Rediff.com« Back to articlePrint this article

Pak isn't a short term partner for the US, says Haqanni

Last updated on: November 25, 2010 15:41 IST

Pakistan's Ambassador to the US, Husain Haqqani has taken strong exception to the contention that President Barack Obama's recent visit to India clearly indicates that while the United States seeks a long-term strategic partnership with Delhi, Pakistan to is nothing but a short-term strategic convenience to Washington.

 

During an interaction with rediff.com, which followed his remarks to the Atlantic Council--a Washington,DC think tank--Haqqani also scoffed at Obama's endorsement of India's bid for a permanent seat in the United Nations Security Council, implying that it rang hollow because UNSC reform of expansion in not going to happen tomorrow, and also that the US had similarly endorsed Japan, but that nothing tangible had come of it.

 

Earlier, in his prepared remarks the Pakistani envoy had boasted that US and Pakistan had "moved past the transactional relationship" of the past and were now firmly rooted in a strategic partnership. But when faced with the fact that Obama had not visited Pakistan during his Asia trip, he argued that Washington could no longer afford to ignore Pakistan because to do so would be to its detriment.

 

Haqqani said, "Pakistan no longer sees US relations with India and with Pakistan as a zero-sum game. We are quite happy that Pakistan has a good relationship with the United States, and we are very equally pleased that India is developing very close and an important strategic partnership with the United States."

 

"As far as President Obama's visit to India is concerned," he said, "we appreciate that visit as offering an opportunity for bringing greater stability in our region," and reiterated that "friendship between the United States and India is not something that we look upon with any sense of worry."

 

Haqqani said, "All we would like is for our relationship to be stable and strengthened as well"

 

But, he added, "What the President said in India

about the UN Security Council permanent membership is something we don't receive well. But then UN reform is something that is a complex process and we feel that complex process is yet to come to pass."

 

Haqqani recalled, "The United States also committed itself to a permanent seat to Japan several years ago, (but) Japan is nowhere near getting that seat. So, this is not something we don't see as going to reflect adversely in any way in US-Pakistan relations." But he reiterated that "UN reform is not something that I am going to read about in tomorrow's paper as having materialized." 
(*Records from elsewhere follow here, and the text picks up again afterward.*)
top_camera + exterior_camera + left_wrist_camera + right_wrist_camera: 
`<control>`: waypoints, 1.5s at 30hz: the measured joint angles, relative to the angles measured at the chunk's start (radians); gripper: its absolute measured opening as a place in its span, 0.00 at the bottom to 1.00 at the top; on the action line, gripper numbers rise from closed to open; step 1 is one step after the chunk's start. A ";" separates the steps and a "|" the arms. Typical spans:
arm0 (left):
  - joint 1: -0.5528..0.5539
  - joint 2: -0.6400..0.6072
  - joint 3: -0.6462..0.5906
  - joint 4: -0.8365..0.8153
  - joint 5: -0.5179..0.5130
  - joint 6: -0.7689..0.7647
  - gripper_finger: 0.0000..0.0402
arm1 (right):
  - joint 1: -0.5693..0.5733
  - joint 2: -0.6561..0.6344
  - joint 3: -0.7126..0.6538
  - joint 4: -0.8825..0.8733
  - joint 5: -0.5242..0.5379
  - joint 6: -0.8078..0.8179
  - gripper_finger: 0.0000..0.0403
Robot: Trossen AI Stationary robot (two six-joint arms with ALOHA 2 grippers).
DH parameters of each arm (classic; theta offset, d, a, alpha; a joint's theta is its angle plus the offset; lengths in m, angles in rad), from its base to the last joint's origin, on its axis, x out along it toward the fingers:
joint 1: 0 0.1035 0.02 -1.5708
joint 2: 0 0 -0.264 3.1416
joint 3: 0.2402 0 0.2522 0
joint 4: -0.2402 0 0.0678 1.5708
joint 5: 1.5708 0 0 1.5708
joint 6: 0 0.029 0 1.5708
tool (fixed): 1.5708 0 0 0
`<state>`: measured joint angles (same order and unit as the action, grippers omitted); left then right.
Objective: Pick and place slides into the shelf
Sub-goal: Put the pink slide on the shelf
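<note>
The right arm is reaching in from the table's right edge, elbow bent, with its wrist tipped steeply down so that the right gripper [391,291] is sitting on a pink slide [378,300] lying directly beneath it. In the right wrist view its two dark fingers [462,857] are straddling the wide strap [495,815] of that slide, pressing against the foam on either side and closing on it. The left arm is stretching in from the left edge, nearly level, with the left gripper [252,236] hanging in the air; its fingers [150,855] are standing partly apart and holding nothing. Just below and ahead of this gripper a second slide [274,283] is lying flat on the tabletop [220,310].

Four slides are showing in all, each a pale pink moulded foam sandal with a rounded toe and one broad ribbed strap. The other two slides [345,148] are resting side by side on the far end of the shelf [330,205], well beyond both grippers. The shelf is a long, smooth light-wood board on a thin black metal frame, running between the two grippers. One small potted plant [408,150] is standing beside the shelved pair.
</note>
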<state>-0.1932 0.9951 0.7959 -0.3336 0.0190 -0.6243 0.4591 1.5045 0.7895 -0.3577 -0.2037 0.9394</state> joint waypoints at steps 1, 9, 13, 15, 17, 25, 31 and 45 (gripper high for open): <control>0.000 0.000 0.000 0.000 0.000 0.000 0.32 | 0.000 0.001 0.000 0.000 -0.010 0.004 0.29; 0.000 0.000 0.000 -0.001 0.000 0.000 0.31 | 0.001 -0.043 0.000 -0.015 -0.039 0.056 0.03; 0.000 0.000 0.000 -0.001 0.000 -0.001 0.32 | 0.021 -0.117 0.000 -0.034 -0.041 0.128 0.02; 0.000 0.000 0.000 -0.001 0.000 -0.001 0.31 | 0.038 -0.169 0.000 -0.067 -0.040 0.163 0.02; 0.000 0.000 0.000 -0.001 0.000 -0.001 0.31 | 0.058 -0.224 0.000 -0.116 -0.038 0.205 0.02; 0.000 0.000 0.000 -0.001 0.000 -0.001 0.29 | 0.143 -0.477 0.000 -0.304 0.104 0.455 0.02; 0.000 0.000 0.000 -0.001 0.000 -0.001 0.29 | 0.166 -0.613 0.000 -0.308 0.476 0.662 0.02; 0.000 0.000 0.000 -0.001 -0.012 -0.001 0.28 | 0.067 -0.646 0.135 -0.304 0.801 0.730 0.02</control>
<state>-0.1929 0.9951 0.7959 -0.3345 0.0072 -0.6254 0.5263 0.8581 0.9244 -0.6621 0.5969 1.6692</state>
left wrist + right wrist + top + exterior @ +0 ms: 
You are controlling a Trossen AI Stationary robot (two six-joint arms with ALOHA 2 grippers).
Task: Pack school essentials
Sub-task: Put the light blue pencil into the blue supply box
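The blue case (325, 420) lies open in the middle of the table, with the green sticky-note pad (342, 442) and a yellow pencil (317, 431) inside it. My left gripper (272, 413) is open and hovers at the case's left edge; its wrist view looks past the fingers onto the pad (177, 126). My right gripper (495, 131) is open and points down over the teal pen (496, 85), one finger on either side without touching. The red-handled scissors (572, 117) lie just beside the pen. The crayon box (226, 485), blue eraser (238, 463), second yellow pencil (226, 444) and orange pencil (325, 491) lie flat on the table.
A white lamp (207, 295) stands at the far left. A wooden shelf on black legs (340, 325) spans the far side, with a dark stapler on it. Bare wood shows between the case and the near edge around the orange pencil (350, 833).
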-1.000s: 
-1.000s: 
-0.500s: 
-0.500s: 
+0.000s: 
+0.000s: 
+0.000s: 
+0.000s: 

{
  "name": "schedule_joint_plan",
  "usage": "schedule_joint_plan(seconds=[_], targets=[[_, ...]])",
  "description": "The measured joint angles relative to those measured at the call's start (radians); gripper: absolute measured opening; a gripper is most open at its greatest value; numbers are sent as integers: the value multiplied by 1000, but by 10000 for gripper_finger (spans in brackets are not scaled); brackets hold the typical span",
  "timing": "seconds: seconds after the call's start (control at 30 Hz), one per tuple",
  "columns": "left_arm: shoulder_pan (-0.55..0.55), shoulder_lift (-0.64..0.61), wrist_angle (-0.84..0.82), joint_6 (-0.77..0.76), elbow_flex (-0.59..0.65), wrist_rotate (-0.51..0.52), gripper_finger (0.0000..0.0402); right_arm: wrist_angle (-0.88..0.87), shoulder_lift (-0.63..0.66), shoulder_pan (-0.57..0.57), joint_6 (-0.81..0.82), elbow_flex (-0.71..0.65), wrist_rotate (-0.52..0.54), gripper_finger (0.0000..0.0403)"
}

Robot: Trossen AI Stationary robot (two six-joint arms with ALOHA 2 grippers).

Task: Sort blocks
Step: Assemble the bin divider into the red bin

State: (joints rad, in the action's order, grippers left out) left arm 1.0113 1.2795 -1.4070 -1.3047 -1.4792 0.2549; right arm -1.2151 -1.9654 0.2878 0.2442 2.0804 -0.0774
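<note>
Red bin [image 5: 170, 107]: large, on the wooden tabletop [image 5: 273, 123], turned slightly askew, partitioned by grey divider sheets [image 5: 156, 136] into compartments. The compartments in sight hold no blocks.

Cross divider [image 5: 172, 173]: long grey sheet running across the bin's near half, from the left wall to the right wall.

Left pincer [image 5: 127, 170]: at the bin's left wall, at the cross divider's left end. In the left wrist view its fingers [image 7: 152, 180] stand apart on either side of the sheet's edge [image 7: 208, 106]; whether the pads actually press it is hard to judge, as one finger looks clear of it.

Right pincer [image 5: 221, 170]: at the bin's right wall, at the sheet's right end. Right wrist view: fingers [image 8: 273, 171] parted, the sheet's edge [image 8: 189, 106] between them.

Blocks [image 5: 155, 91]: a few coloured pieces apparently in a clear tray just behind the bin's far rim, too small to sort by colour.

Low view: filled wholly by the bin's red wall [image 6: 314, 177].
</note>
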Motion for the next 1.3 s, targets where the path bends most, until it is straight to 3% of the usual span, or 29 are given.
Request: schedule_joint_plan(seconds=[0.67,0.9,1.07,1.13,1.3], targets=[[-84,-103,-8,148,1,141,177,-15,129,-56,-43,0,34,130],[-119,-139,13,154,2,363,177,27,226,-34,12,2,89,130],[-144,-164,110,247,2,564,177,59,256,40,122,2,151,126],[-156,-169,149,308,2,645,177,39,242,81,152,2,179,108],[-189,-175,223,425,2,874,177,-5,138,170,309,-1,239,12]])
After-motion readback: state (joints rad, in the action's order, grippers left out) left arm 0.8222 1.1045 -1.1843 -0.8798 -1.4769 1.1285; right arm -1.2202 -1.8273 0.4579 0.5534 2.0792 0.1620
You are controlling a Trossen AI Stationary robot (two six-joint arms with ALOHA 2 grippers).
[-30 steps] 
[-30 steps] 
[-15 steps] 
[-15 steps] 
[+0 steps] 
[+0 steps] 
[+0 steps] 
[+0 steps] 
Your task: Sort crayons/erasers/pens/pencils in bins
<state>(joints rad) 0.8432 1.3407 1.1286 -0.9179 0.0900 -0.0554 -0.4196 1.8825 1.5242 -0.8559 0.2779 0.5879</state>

Meanwhile, Haqqani said, "As far as
Pakistan being relegated to a strategic convenience," he warned, "It hasn't benefited the United States in the past and I don't think it will benefit the United States this time around."

 

"So, I think there is considerable understanding around the United States that it is in America's interest to have a close relationship with Pakistan, just as it's in Pakistan's interest to have a close relationship with all our neighbors and with the world's sole superpower," he said.

 

But Haqqani did imply that the US doesn't understand Pakistan's security threat perceptions in the region, particularly vis-à-vis India, because it sees things from a global and not a regional perspective.

 

"Pakistan looks at a lot of problems from a regional perspective," he said, "and our frame of reference is shaped by our history, is shaped by our circumstances."

 

But he said, "America's view is more global and the American view of being global is not going to be the same as ours for the simple reason that that our frame of reference is shaped by our history and the American frame of reference is shaped by the American history, American expectations and American political structure."

 

But Haqqani argued that there was "the commitment between the two to forge a relationship that is longer term and is a genuine partnership in which Pakistan looks upon itself as a major non-NATO ally," of the US and "is something that we are looking towards beyond the strategic dialogue."